## Problem to work on
Your answer must be every line of the data that holds the string "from".

## The data

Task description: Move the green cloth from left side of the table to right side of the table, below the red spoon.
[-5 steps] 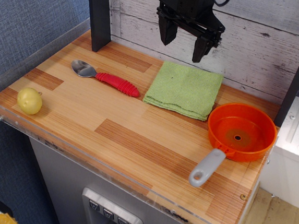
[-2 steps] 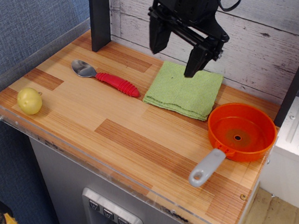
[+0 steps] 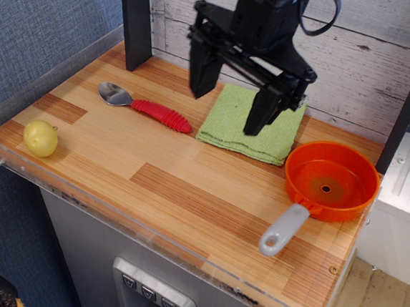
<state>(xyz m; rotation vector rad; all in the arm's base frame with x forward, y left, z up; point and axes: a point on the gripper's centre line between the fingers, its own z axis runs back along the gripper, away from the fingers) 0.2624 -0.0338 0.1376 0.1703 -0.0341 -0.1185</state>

## Written reply
Task description: Move the green cloth from left side of the table to right side of the table, below the red spoon.
<state>(xyz m; rotation vector rad; all in the arm's base frame with x forward, y left, z up; point and axes: a point on the gripper's centre line between the fingers, its own z axis runs back along the gripper, away from the fingers) 0.2624 -0.0338 0.1376 0.1703 -0.0341 -0.1185</state>

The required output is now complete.